Circumstances. That was a gentle way of stating it. Kaine looked up and met Megan’s eyes. The adorable slant of them and her rounded face created a stark contrast to the frightening realization that clenched her gut.

Detective Hanson voiced Kaine’s fears. “The incidents there in Wisconsin are unrelated to Jason Fullgate. There isn’t anything I can do to help with your investigation there.”

Kaine could hear the hesitation in the detective’s voice. “Yeah.” Kaine grimaced into the phone. “I know what you’re thinking, and I have no idea how this sort of luck followed me here.”

The detective chuckled, then coughed to cover it. “Well, I wish you the best of luck and safety. It sounds like the department there is well qualified and you’re in good hands.”

Good hands.

It didn’t leave Kaine with any sort of comfort. She had thought that, once Danny’s killer was found, there would be resolution, that life would settle down, a new normal.

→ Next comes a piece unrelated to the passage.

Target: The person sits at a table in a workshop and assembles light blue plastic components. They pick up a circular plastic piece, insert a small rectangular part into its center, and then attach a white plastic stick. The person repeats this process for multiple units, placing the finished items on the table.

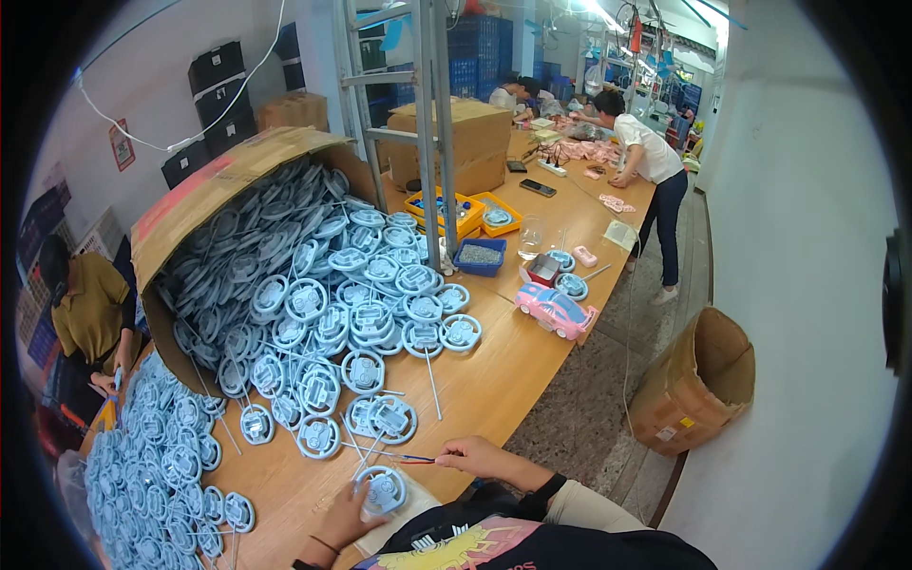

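Observation:
My left hand (344,518) is closed on the rim of a light-blue toy steering wheel (384,491), near the table's front edge. The wheel lies over a pale pad (415,502). In my right hand (472,456), the fingers pinch a slim tool (416,461) with red and blue parts; its exact kind is too small to tell. The tool points left, above the held wheel. Just beyond are more light-blue toy steering wheels (389,418), some with thin pale rods sticking out.
A large tipped cardboard box (237,157) spills wheels across the table (494,380). A metal frame (432,142), blue bin (480,256) and pink toy car (554,311) stand beyond. Right of the table is an open carton (698,380). Co-workers (646,152) work far off and at left.

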`<state>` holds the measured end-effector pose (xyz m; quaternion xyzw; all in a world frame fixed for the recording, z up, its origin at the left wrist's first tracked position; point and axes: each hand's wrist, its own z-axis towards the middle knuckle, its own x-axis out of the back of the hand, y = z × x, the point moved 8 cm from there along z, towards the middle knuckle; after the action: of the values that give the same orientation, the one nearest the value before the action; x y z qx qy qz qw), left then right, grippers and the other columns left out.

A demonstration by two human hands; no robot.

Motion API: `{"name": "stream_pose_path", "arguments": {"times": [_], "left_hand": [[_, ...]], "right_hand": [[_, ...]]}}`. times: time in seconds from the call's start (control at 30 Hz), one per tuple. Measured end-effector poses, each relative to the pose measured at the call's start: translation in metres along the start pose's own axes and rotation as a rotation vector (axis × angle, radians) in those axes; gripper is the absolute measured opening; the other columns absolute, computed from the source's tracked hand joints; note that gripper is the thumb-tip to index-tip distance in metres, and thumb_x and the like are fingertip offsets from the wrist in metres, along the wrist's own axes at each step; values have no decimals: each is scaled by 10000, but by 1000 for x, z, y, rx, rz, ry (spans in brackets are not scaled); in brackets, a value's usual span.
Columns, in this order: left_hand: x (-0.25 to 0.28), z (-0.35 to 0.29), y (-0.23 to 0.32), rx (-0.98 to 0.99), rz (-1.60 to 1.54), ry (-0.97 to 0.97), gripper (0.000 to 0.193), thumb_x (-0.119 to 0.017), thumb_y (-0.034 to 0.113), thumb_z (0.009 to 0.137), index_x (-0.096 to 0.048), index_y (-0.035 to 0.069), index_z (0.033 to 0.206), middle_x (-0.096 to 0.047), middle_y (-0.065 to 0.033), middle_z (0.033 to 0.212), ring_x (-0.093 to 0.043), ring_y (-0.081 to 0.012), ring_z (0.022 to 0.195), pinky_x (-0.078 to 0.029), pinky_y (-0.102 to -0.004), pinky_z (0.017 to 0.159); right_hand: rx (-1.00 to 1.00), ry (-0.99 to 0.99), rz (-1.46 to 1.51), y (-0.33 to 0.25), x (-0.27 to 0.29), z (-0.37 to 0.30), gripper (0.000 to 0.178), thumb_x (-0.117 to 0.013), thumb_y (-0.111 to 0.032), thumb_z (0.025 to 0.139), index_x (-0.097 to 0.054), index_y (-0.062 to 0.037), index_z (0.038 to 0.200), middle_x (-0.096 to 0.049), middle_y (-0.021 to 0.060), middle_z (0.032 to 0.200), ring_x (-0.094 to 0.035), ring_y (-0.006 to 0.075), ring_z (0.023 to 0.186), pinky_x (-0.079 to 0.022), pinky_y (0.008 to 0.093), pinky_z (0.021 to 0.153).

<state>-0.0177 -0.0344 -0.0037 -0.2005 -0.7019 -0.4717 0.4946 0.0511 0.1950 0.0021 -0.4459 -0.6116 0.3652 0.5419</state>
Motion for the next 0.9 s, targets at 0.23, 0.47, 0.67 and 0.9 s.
{"name": "stream_pose_path", "arguments": {"times": [0.23, 0.47, 0.67, 0.9], "left_hand": [[-14, 8, 11, -101, 196, 172, 637, -715, 259, 629, -447, 44, 1165, -448, -219, 1144, -474, -376, 991, -407, -413, 852], [24, 5, -26, 275, -97, 249, 408, -549, 230, 798, -460, -7, 1118, -587, -197, 832, -580, -349, 684, -472, -400, 606], [93, 13, 9, 174, -1468, 553, 342, -439, 261, 904, -435, 36, 1161, -579, -94, 1044, -602, -232, 889, -503, -394, 739], [54, 49, 53, 123, -1747, 282, 358, -508, 225, 874, -417, 78, 1187, -529, -73, 1147, -535, -231, 1032, -450, -368, 841]], "right_hand": [[31, 34, -19, -11, 5, -6, 240, -583, -281, 829, -617, -45, 860, -523, -13, 617, -467, 61, 567, -374, 223, 508], [-5, 87, 22, -12, 4, -6, 271, -620, -297, 804, -620, -30, 849, -576, 2, 675, -493, 56, 610, -392, 220, 543], [7, 57, 167, -34, 3, 2, 277, -657, -272, 780, -629, -8, 860, -578, -5, 680, -477, 41, 622, -385, 213, 550], [141, 138, 438, -88, 4, 13, 256, -622, -234, 813, -629, 14, 878, -547, -30, 663, -436, 26, 612, -354, 198, 533]]}}
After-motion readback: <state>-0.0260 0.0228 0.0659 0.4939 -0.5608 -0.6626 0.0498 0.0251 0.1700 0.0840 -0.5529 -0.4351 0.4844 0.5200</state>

Even if there was a forthcoming trial and a revisiting of her grief, at least the terror would be behind her. But it wasn’t. Not at all.

Kaine hung up with the detective and dialed Leah. She’d avoided calling her sister, not wanting to bring her into the current events. Having Leah panic all the way across the country wasn’t going to help quell Kaine’s fear in any way. But Leah needed to know Danny’s killer had been caught. At least it was one book they could close.